Exercise. Write every record out again exactly as shown below.

(Input data Opens)

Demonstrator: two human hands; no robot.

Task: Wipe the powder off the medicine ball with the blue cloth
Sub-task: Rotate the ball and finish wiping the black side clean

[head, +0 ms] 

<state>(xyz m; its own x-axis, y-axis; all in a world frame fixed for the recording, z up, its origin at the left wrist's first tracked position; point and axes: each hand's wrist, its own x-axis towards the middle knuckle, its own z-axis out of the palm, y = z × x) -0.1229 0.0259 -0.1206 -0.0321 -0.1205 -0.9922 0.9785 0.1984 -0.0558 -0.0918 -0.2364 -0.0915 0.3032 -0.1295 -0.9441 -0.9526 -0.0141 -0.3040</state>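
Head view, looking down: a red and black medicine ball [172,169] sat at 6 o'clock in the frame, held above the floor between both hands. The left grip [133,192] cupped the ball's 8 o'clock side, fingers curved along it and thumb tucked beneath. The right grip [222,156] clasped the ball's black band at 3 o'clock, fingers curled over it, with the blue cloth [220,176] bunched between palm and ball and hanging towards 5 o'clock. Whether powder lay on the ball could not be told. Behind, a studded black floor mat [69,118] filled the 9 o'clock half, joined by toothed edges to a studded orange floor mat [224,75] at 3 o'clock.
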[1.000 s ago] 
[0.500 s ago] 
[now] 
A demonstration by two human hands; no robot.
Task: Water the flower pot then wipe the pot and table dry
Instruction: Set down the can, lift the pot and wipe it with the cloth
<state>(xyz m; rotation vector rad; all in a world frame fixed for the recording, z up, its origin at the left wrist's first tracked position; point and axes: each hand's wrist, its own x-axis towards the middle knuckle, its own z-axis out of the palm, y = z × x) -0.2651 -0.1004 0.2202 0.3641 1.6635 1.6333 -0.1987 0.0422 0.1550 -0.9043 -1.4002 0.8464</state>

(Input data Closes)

Task result.
Demonstrator: two human hands; no robot.

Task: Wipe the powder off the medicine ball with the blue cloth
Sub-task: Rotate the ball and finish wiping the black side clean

[head, +0 ms] 

<state>(xyz m; its own x-axis, y-axis; all in a world frame fixed for the recording, z up, its origin at the left wrist's first tracked position; point and axes: each hand's wrist, its own x-axis towards the middle knuckle, its own z-axis out of the palm, y = z × x) -0.1229 0.0259 -0.1206 -0.0321 -0.1205 -0.9922 0.9785 0.1984 -0.0558 -0.0918 -0.2364 -0.0915 0.3032 -0.1295 -0.9441 -0.9526 -0.0141 -0.3040</state>
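Head view, looking down: a red and black medicine ball [172,169] sat at 6 o'clock in the frame, held above the floor between both hands. The left grip [133,192] cupped the ball's 8 o'clock side, fingers curved along it and thumb tucked beneath. The right grip [222,156] clasped the ball's black band at 3 o'clock, fingers curled over it, with the blue cloth [220,176] bunched between palm and ball and hanging towards 5 o'clock. Whether powder lay on the ball could not be told. Behind, a studded black floor mat [69,118] filled the 9 o'clock half, joined by toothed edges to a studded orange floor mat [224,75] at 3 o'clock.
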[1.000 s ago] 
[0.500 s ago] 
[now] 
A demonstration by two human hands; no robot.
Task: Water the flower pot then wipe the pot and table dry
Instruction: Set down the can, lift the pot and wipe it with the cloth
<state>(xyz m; rotation vector rad; all in a world frame fixed for the recording, z up, its origin at the left wrist's first tracked position; point and axes: each hand's wrist, its own x-axis towards the middle knuckle, its own z-axis out of the palm, y = z × x) -0.2651 -0.1004 0.2202 0.3641 1.6635 1.6333 -0.1987 0.0422 0.1550 -0.9043 -1.4002 0.8464</state>

No more output is expected for this exercise.